久しぶりの洋書。前に「殺戮にいたる病」を読んでみた時とおそらく同じで、大好きなアイドル兼作家加藤シゲアキサンがどこかでオススメしていたようなしていなかったような… な経緯で。特別SFものが好きとかではないけど最近は自分の読むジャンルを広げることにハマっているからなんでもWELCOME!

 

ある朝、ベンは自宅の庭で壊れかけのロボットのタングを見つける。「四角い胴体に四角い頭」という、あまりにもレトロな風体のタング。けれど巷に溢れるアンドロイドにはない「何か」をタングに感じたベンは、彼を直してやるため、作り主を探そうとアメリカに向かう。
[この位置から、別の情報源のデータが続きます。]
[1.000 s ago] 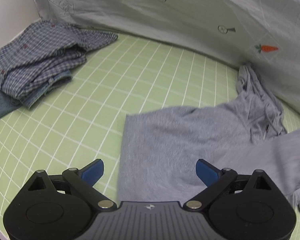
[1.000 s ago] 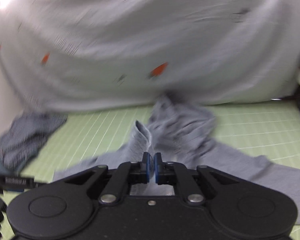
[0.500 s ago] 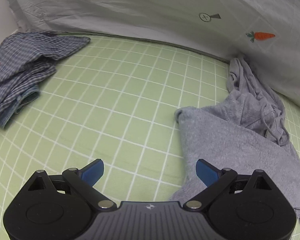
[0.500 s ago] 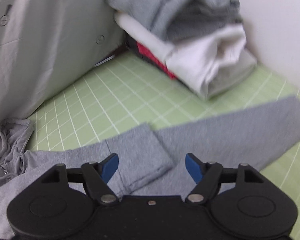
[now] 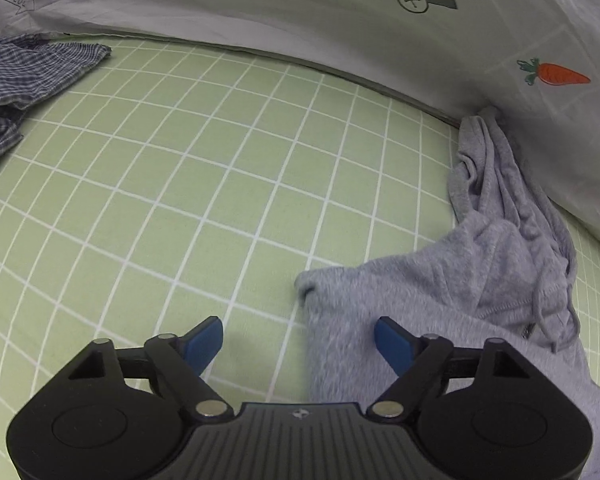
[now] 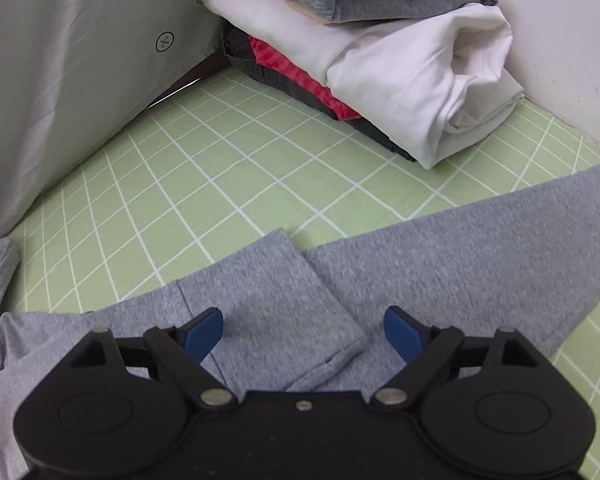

そこから、中年ダメ男と時代遅れのロボットの珍道中が始まった……。

(公式様から引用)

 

満点。すごく好きな1冊。特別何かテクニックが使われていたり、キャラクターが魅力的だったり、驚かされたり、想像もつかないような事件が起こったりするわけでは全くないけれど、読み終わった時にとても温かい気持ちにさせてもらえる、そんなお話。
ダメダメな主人公が何かをきっかけにして困難に立ち向かい、成長して、ハッピーエンドを迎える、そんなシンプルなお話がここまで温かいのだ。十分。完璧。これでイイんだ。そんなに凝ったこと考えなくたって私はこの平和なお話を素敵だと思えてる。このままでいたい。このお話を数年後に読んでも素敵だと思える私のままでありたい。